Wie die Gewerkschaft weiter mitteilt, steigen die Entgelte mit dem jetzt erfolgten Tarifabschluss zwischen 1,2 und 12,9 Prozent (Eckentgelt: plus 3,5 Prozent) und seien damit von nun an bei der Entgeltstruktur deckungsgleich mit dem Westtarifvertrag. Die Vergütungen für die ostdeutschen Floristik-Auszubildenden erhöhen sich mit dem Tarifabschluss zwischen 85 und 140 Euro monatlich.

„Das ist ein wichtiger Schritt für die Branche. Er gibt Arbeitgebern und Arbeitnehmern in den neuen Bundesländern eine Sicherheit und eine an den Marktrealitäten ausgerichtete Tarifstruktur an die Hand“, erklärte Andreas Richter, Mitglied der Tarifkommission des Fachverbands Deutscher Floristen (FDF). „Wichtig für uns ist, dass die neuen Entgelttarife dem Grundsatz der wirtschaftlichen Machbarkeit in den Betrieben folgen“, so Richter.

Unter anderem durch die Übernahme des im Westen bewährten Lohnrasters mit den entsprechenden Lohngruppen (A1, A2, A3, A3/1, A4 und A5) erhalte die Tarifsituation in den neuen Bundesländern eine gute Vergleichbarkeit zum Tarif in den alten Bundesländern. Selbst wenn die Entgelttarife im Tarifvertragswerk Ost noch nicht auf dem gleichen Niveau wie im Westen sind, schaffe dies eine praktikable Basis für eine langfristige Harmonisierung der Tarife bundesweit, heißt es von Seiten des FDF.
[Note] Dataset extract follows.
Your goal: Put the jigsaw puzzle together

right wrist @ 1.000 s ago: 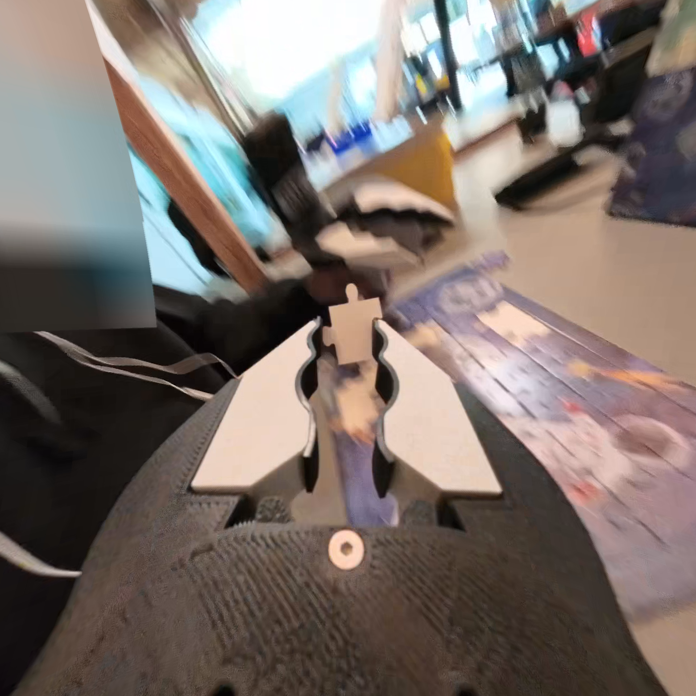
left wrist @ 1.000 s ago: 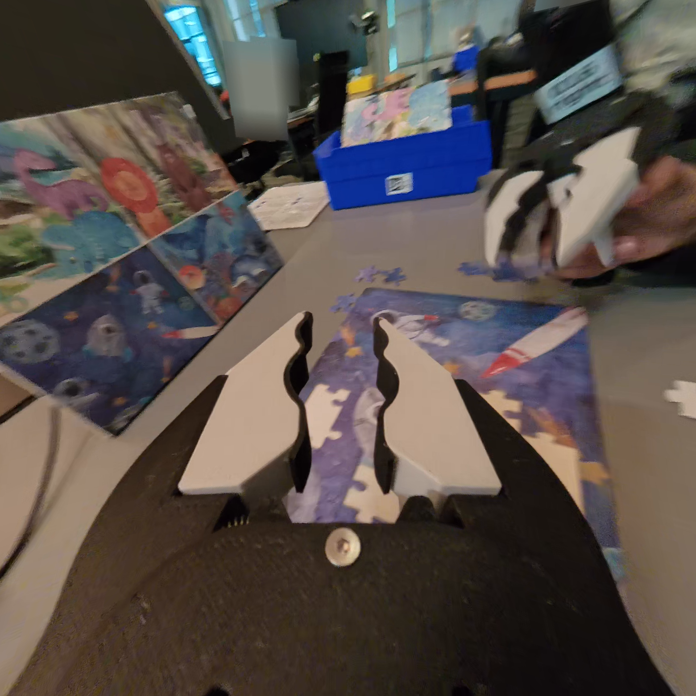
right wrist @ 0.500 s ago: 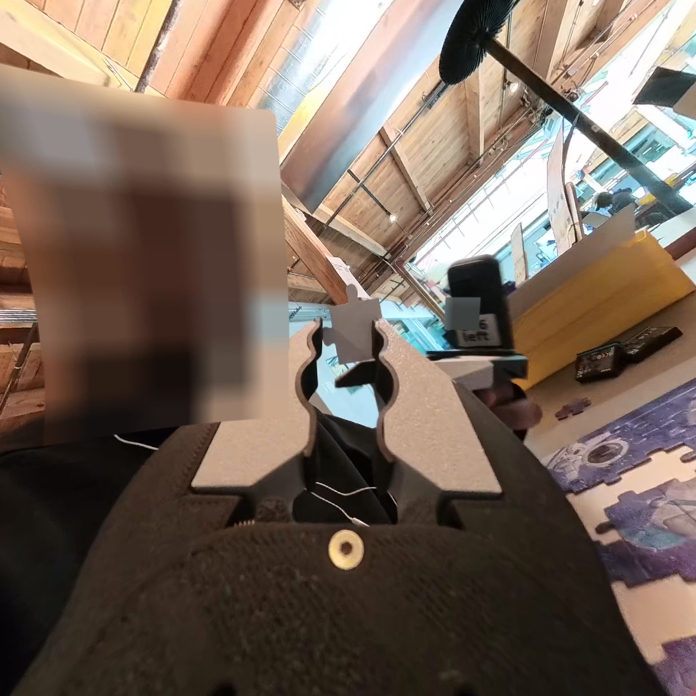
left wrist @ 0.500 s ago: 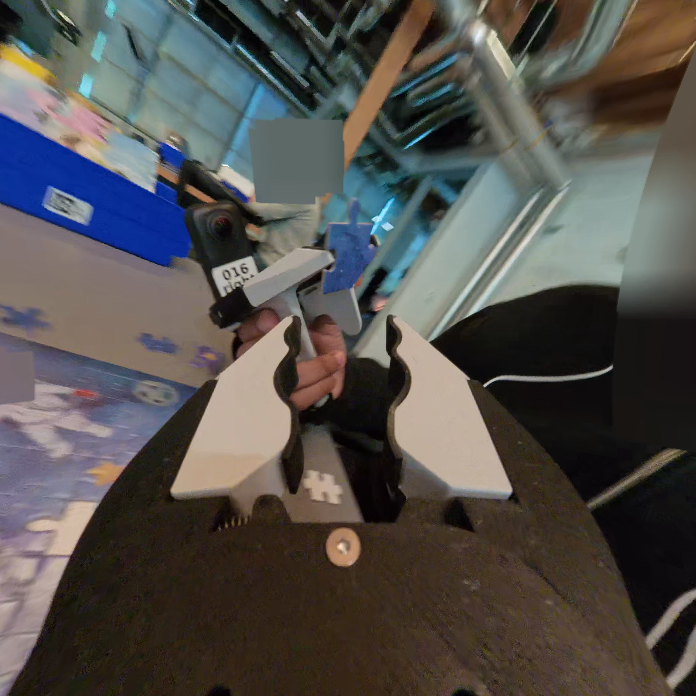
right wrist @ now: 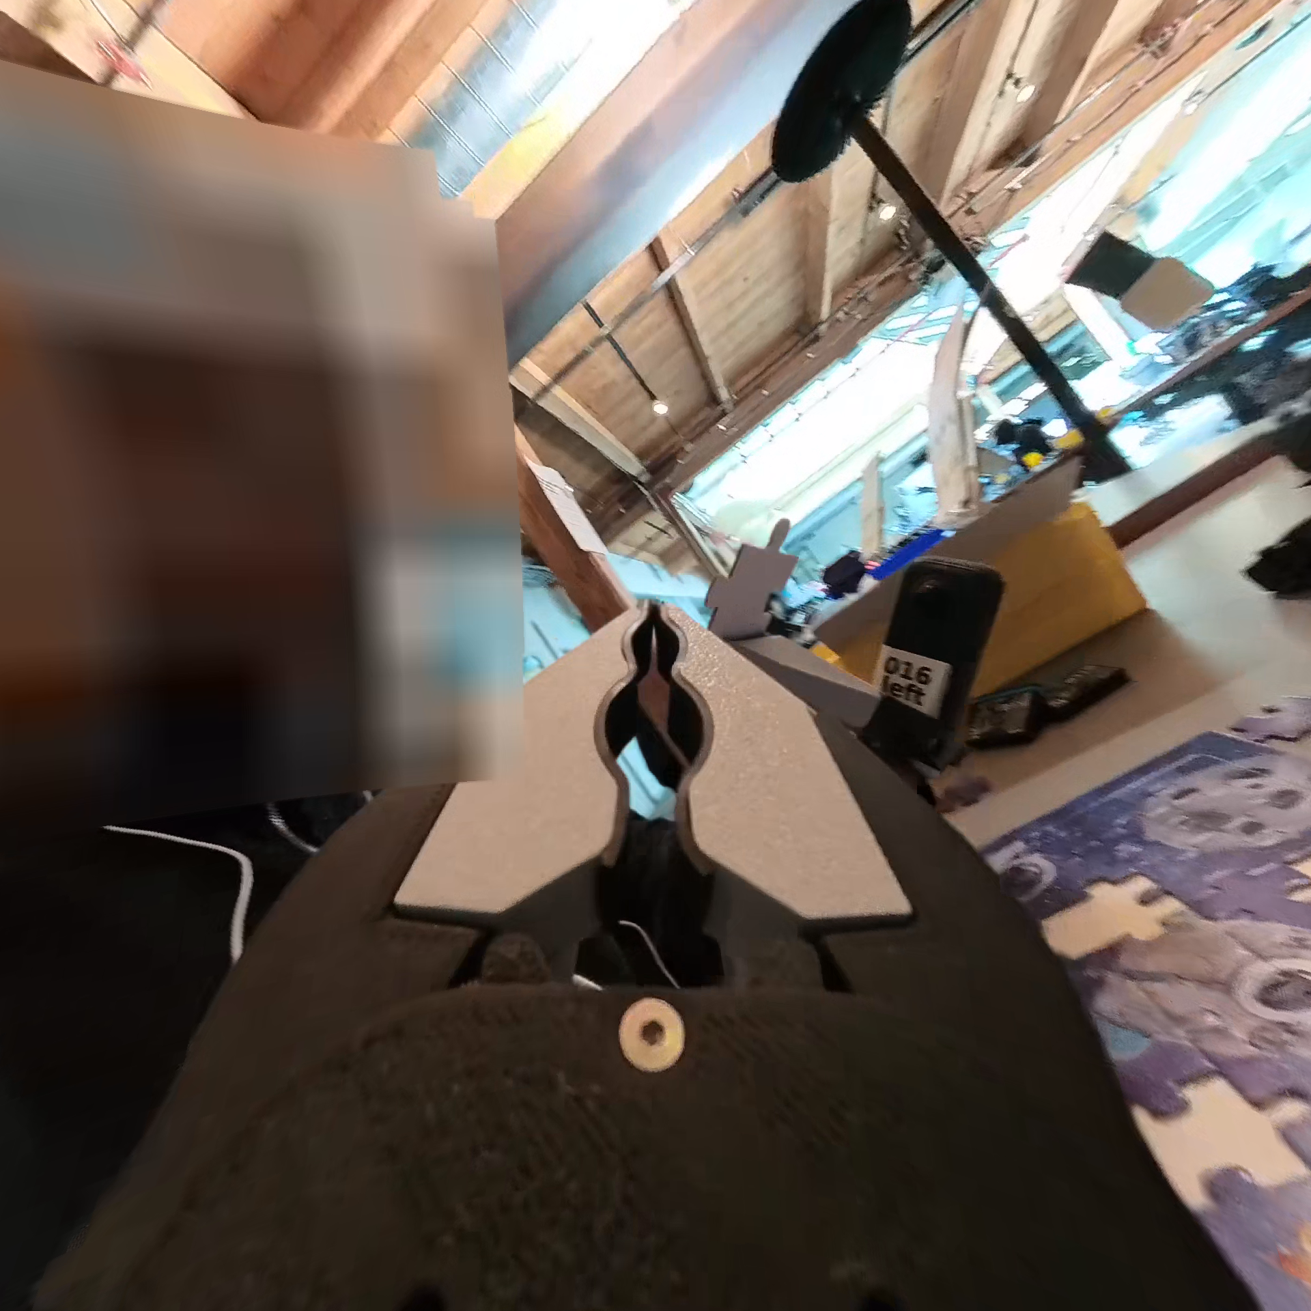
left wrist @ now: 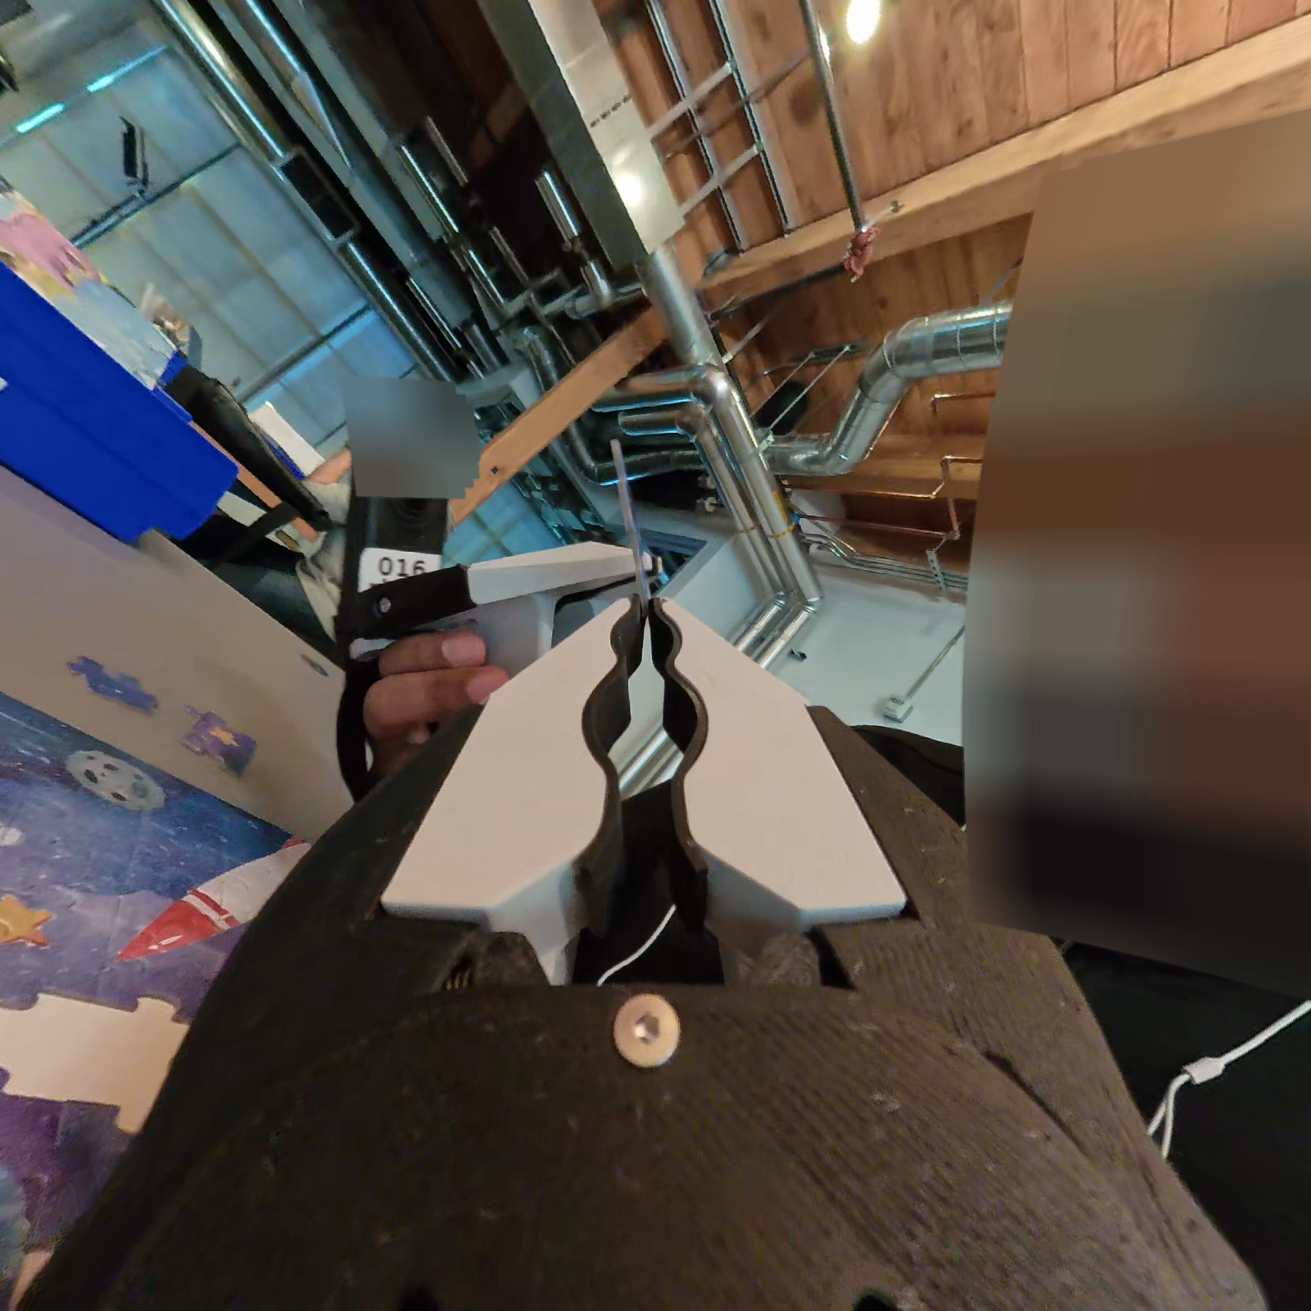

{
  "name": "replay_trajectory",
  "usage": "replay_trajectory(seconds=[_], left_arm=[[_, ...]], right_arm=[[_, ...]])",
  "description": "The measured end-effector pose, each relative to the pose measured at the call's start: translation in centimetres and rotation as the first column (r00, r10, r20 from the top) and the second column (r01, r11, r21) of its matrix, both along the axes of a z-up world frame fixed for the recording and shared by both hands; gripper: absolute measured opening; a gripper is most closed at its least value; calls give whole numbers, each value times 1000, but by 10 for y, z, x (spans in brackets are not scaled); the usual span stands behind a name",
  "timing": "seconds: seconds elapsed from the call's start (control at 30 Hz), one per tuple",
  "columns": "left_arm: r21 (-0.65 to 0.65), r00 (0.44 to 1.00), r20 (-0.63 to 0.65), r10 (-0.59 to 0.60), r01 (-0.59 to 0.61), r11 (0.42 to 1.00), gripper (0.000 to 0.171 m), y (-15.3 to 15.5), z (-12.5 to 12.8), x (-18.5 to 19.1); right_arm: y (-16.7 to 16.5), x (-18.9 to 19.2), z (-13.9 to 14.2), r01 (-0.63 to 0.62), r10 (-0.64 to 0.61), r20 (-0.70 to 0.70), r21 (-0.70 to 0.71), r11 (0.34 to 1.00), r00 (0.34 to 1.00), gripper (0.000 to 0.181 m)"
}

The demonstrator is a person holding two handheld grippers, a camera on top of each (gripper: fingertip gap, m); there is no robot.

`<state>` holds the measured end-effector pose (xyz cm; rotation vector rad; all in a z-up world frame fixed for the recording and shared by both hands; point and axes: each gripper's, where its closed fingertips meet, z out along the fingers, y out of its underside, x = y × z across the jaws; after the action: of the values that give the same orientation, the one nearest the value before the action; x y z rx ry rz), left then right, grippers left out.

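My left gripper (left wrist: 647, 603) is raised off the table and shut on a jigsaw piece (left wrist: 628, 511), seen edge-on as a thin blue sliver. The right wrist view shows the same piece (right wrist: 748, 592) from its grey back, standing up from the left gripper's fingers (right wrist: 801, 667). My right gripper (right wrist: 653, 611) is just beside it, fingertips together and empty. It also shows in the left wrist view (left wrist: 553, 574), held by a hand. The space puzzle (left wrist: 85, 851) lies on the table with bare slots (left wrist: 78, 1043). It also shows in the right wrist view (right wrist: 1170, 851).
Two loose blue pieces (left wrist: 113, 681) (left wrist: 220, 738) lie on the grey table (left wrist: 142, 603) beyond the puzzle. A blue bin (left wrist: 85, 440) stands at the far left. A yellow box (right wrist: 1050, 603) and small black items (right wrist: 1043, 702) sit past the puzzle.
Both grippers lifted from the table and swung toward each other. The right gripper let go of the piece and the left gripper closed on it.
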<state>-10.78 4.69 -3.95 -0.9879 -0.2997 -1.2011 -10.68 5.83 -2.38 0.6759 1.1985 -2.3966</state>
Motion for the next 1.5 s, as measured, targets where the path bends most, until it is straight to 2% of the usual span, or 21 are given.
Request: replay_trajectory(seconds=[0.03, 0.13, 0.23, 0.37, 0.43, 0.57, 0.8, 1.0, 1.3, 1.5], left_arm=[[-6, 1000, -11, 8, -9, 1000, 0, 0, -1, -1], [-56, 997, -70, 25, -29, 998, 0, 4, -6, 1], [-117, 990, -139, 38, -54, 992, 0, 9, -14, 4], [-177, 980, -196, 34, -69, 982, 0, 14, -23, 5], [-201, 976, -216, 25, -69, 977, 0, 16, -27, 6], [-251, 963, -269, 25, -95, 963, 0, 18, -35, 5], [-288, 940, -342, 13, -118, 950, 0, 21, -40, 10], [-255, 946, -316, 73, -159, 954, 0, 16, -34, -2], [-254, 939, -333, 84, -175, 951, 0, 15, -34, -4], [-249, 941, -324, 93, -180, 952, 0, 14, -34, -6]], right_arm=[[0, 0, -2, 33, -33, -14, 48, 998, 999, 0], [3, -6, -7, 163, -151, -74, 205, 965, 986, 7], [10, -13, -8, 275, -238, -145, 345, 897, 960, 12], [6, -18, -24, 341, -271, -207, 533, 774, 940, 11], [4, -19, -32, 346, -273, -213, 577, 740, 938, 8], [3, -16, -38, 309, -259, -170, 576, 756, 951, 1], [2, -13, -40, 243, -222, -105, 551, 799, 969, 0], [4, -12, -43, 240, -225, -98, 571, 785, 969, 0], [-6, 2, -74, 166, -169, -60, 668, 726, 984, 0], [-4, 3, -70, 150, -165, -35, 626, 765, 986, 0]])
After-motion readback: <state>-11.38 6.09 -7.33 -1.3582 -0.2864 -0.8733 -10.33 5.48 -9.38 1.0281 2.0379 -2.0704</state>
„Meilensteine in Richtung Ost-Westangleichung“ gesetzt

„Wir haben uns seit Jahren dafür eingesetzt, die Tariflandschaft in der Floristik in Ostdeutschland gerechter zu gestalten. Mit dem gestrigen Abschluss wurden Meilensteine gesetzt in Richtung Ost-Westangleichung und neuer Tarifstruktur“, meint dazu IG BAU-Bundesvorstandsmitglied Harald Schaum. Zugleich sind die „neuen“ Bundesländer – Brandenburg, Mecklenburg-Vorpommern, Sachsen, Sachsen-Anhalt und Thüringen – damit erstmals in einem gemeinsamen Entgelttarifvertrag zusammengefasst.

Als weiteren „Meilenstein“ des Tarifabschlusses, der ab 1. Oktober 2015 in Kraft tritt, bezeichnet die Gewerkschaft die Senkung der Wochenarbeitszeit von bisher 41 auf 39 Stunden – ebenfalls in Angleichung an das Tarifgebiet West. Gescheitert ist hingegen der Vorschlag der IG BAU-Tarifkommission, die Entgelte in der Floristik Ost an West bis 1. Mai 2018 stufenweise anzugleichen.

Lohnerhöhung auch für Floristikbranche West

Parallel zum Tarifabschluss für die ostdeutschen Floristen einigten sich die Tarifpartner auf einen weiteren Entgelttarifvertrag für die sogenannten „alten“ Bundesländer. Ebenfalls mit Wirkung ab 1. Oktober steigt der Ecklohn für Floristen um 2,6 Prozent. Die Gewerkschaft hatte ursprünglich eine Erhöhung um 5,0 Prozent gefordert. Besitzstände, die aus den Überleitungstarifverträgen von 2009 herrühren, werden laut IG BAU „ausdrücklich bestätigt und bei prozentualer Erhöhung entsprechend berücksichtigt“. Beide Tarifverträge haben eine Laufzeit bis 31. Dezember 2016.

Für die Floristikbranche West hatten sich die Tarifpartner bereits 2013 auf einen neuen Entgelttarifvertrag geeinigt. Mit einem Lohnplus von insgesamt 4,9 Prozent hatten sich damit insbesondere die Löhne der unteren Entgeltgruppen und Ausbildungsvergütungen überproportional erhöht, was als klares Signal für die Branche gewertet wurde.